Planet of the Apes
Chimpout: The Movie, also known as The Planet Of The Niggers is another shitty dystopian science fiction trilogy blown out of proportion, even though the timeline makes no sense at all to anyone but a fanboy, thus the trilogy has became very popular among geeks and nerds alike. Back in the '60s, some queer French faggot called Pierre Boulle wrote a science fiction novel called La Planète des Singes about a bunch of monkeys taking over the Earth. This retarded premise proved so popular that it spawned a whole movie franchise until Tim Burton killed it with his failure of a reboot. This Cold-War-era series of shit films were supposed to be forgotten forever, until massive chimpouts all over the world culminating in the martyrdom of "Caesar" forced the revival of the franchise once again as a foreboding warning to humankind.
Previous Sequels, Reboots and Remakes
Beneath the Planet of The Apes
Escape from the Planet of the Apes
Three chimpanzee apes from the first movie apparently end up going inside the spacecraft from the second movie to get it working again so they could escape their deaths but end up back in time through the shockwave of the doomsday device. Long story short; they go back in time and end up with everyone wanting them dead.
The Planet Of The Apes (Burton Version)
A shitty imitation of the original starring Marky Mark that has no purpose at all and nothing to do with any of the other movies that was just made to take your jewgolds. It was thought that this shit film is the final nail in the coffin for the Planet of the Apes franchise, but turned out, we were wrong.
Rise of the Planet of The Apes
Wait, are you actually looking for the Ferguson Riots?
A remake and a reboot titled because since Christopher Nolan spunked his oily load all over Batman, every movie has to have the word 'rise' or 'rises' in the title... though it turned out to be a fucking prophecy on the impending development of the Ape Rebellion. You see, the protagonist chimp, Caesar, was born intelligent, but went all violent on a neighbour to protect some white friend with Alzheimers, and of course was sent to animal shelter. Of course, Caesar dindu nuffins, so he took over the local ape gang, figured out how to escape and stole IQ-enhancing viruses from Big Pharma which he sprayed upon all the apes in the shelter to make them rebel and spread their Freedom all over San Francisco, which should have been more accurately named "Ferguson".

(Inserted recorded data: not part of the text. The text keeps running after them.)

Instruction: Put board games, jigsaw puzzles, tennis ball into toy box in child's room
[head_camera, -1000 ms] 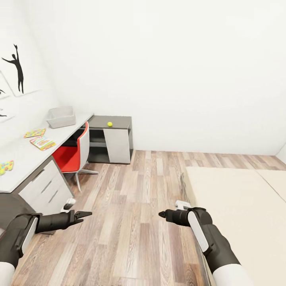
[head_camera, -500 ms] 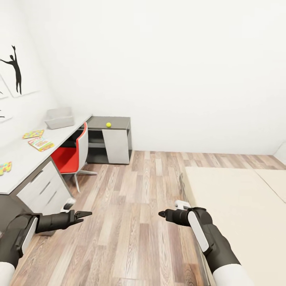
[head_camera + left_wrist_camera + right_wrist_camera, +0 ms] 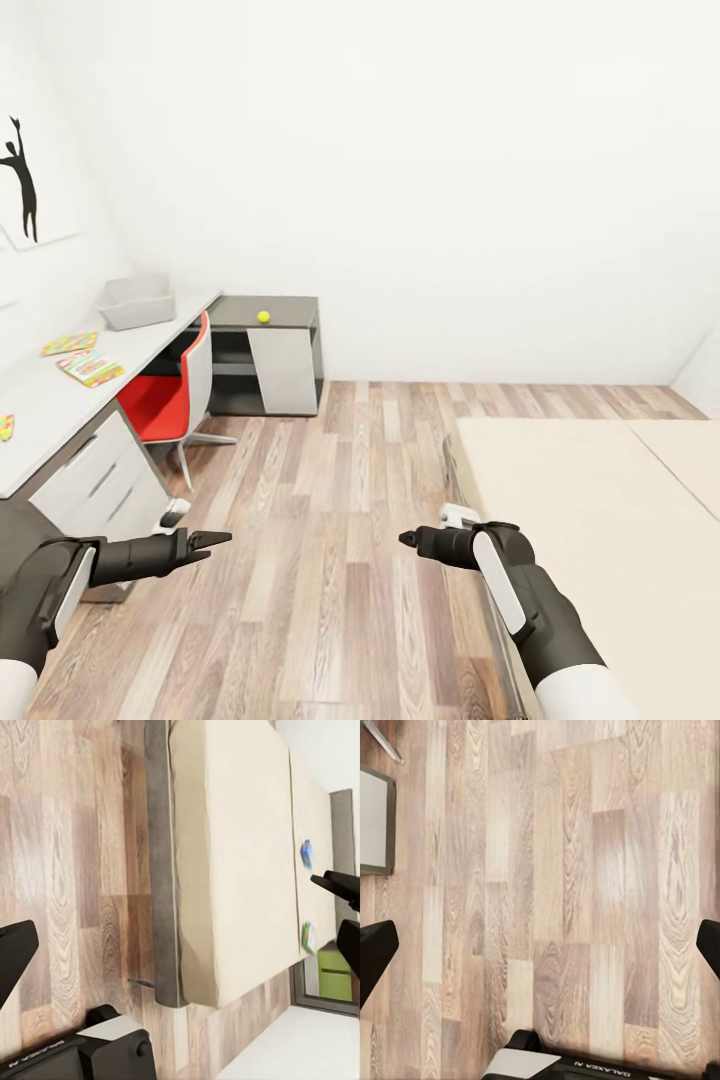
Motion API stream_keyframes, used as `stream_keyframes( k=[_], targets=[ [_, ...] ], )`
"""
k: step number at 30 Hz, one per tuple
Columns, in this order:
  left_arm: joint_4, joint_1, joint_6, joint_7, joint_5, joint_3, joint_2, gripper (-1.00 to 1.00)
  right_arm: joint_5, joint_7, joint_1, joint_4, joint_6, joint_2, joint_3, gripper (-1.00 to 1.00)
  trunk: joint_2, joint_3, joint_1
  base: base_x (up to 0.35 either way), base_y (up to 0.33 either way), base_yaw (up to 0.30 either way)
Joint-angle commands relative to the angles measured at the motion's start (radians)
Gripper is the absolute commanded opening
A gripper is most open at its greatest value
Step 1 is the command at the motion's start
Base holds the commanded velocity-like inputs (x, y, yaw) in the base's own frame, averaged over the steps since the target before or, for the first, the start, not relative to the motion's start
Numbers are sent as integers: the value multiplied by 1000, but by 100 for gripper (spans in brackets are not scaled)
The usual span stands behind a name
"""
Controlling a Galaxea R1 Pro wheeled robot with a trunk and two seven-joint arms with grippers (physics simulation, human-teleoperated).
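Both grippers, left and right, are hanging spread and empty for travel. At ten o'clock, the toy box is sitting on the table; the tennis ball at eleven; the bed at three.

Child's bedroom, beige bed, desk, red chair, toys

The table is running off the head view's left edge, cutting one jigsaw puzzle to a sliver; two small boxes on the bed are showing too small to identify
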Motion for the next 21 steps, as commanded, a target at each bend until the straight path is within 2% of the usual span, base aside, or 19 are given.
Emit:
stream_keyframes(
  k=[1, 21],
  targets=[
    [-1, -1, 9, -3, 1, 1, 0, 100, 3, 2, -1, -1, 4, 0, 0, 100, -2, -1, 0, -77, 1, -97],
    [0, -1, 9, -4, 1, 2, 0, 100, 5, 2, -1, -1, -13, 1, 1, 100, -2, 0, 0, -54, 0, -14]
  ],
)
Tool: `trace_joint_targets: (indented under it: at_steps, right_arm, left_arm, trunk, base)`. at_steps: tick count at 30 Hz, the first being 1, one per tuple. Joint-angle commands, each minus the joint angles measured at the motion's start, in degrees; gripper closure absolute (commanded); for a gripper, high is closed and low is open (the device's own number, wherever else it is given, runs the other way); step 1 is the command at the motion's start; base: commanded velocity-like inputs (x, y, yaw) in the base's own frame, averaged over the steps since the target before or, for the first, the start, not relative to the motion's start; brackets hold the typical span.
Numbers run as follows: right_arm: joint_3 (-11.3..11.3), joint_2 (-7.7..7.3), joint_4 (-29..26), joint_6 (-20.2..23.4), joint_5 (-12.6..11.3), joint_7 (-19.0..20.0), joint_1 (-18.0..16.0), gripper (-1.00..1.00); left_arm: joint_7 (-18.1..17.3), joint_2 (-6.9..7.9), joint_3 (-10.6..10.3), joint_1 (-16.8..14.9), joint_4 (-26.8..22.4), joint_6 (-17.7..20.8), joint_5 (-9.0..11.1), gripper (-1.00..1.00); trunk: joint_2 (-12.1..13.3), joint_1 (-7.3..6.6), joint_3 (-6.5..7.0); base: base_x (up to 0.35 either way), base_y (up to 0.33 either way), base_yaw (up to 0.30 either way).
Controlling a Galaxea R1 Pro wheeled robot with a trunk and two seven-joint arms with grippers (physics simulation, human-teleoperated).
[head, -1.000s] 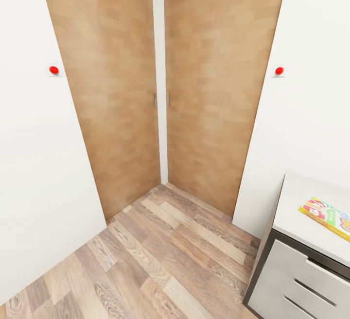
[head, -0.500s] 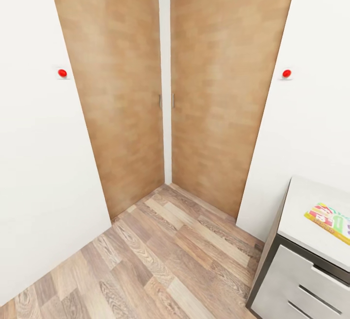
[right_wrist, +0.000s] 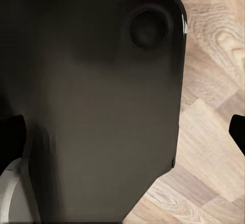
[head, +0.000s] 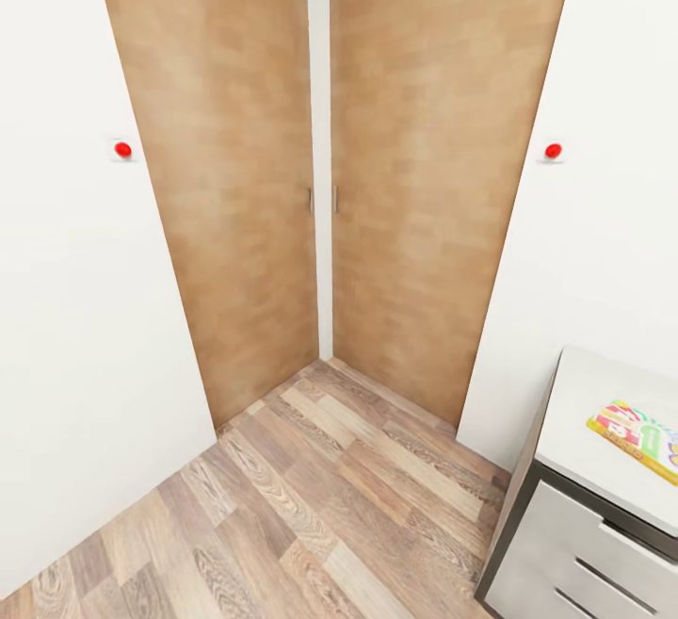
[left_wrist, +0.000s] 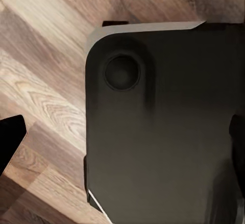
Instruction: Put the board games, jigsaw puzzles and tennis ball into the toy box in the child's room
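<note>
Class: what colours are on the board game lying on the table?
Yellow, green and pink-red board game; head view.

Camera: the head view has swung right and tipped slightly down since a second ago.
Tabletop (head: pixel 603 412): sits nearer the right edge, less visible.
Board game (head: pixel 640 428): cropped more at that edge.
Doors (head: pixel 320 176): shifted right.

So two doors (head: pixel 320 176) meet in the corner at the centre of the head view, walls (head: pixel 66 317) on either side. Floor (head: pixel 311 506) runs across the bottom. The table (head: pixel 589 412) sits lower right against the right-hand wall, with a board game (head: pixel 640 428) on top.
</note>
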Motion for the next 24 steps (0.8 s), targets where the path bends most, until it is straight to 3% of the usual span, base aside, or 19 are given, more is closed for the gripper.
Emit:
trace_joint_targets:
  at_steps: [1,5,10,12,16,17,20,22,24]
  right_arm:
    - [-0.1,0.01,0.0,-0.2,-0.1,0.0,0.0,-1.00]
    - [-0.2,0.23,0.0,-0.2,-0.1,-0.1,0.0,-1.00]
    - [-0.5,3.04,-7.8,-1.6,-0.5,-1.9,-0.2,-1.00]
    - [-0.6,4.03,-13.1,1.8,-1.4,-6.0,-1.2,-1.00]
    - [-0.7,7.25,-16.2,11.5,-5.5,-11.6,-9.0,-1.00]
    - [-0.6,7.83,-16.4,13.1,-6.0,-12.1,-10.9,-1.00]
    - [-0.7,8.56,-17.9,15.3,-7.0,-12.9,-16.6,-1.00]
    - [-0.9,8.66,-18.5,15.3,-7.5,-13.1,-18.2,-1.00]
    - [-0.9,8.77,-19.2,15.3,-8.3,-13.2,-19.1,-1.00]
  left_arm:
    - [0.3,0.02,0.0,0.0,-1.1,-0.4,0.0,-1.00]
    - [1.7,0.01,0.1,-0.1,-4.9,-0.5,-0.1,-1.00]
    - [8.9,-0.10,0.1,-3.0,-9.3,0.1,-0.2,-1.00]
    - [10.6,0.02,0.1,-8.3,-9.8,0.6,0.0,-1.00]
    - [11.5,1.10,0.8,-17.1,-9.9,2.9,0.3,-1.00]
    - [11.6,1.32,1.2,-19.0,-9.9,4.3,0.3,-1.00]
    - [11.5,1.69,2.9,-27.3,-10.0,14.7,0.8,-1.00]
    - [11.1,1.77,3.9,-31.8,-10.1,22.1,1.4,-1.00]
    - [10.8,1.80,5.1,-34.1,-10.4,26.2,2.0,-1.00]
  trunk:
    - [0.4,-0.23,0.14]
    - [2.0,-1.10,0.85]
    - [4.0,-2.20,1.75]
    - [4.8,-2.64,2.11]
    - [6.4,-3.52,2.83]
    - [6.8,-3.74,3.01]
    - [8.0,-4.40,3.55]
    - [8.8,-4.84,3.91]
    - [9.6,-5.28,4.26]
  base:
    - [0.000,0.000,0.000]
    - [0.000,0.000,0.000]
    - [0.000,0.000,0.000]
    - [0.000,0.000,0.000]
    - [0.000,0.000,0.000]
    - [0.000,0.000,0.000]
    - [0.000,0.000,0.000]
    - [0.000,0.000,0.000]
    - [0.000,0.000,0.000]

Dawn of the Planet of The Apes
Or more known in the modern consciousness as The Great Baltimore Riots of 2015. Monkeys look fake. This time, Simian Flu pwned 90% of the Human population except for a minority of people immune to the virus, while in the forests the Apes who have just built The Projects are on the verge of political conflict between Caesar (who loves humans) and Koba (who wants to holocaust all remaining humans because they tortured him). Dawn is more known for featuring in the mobile game Plague Inc to attract furries with the fantasy of using a virus to destroy the human race and replace them with intelligent apes.
The rest of the movies
The shitsticks who made the modern versions of rise of the planet of the Negros are making another sequeal , yes you heard me , another fucking sequel , this time called War of planet of the fucktarded Monkeys. Set to be released around 2017 now with more fake monkeys and shit.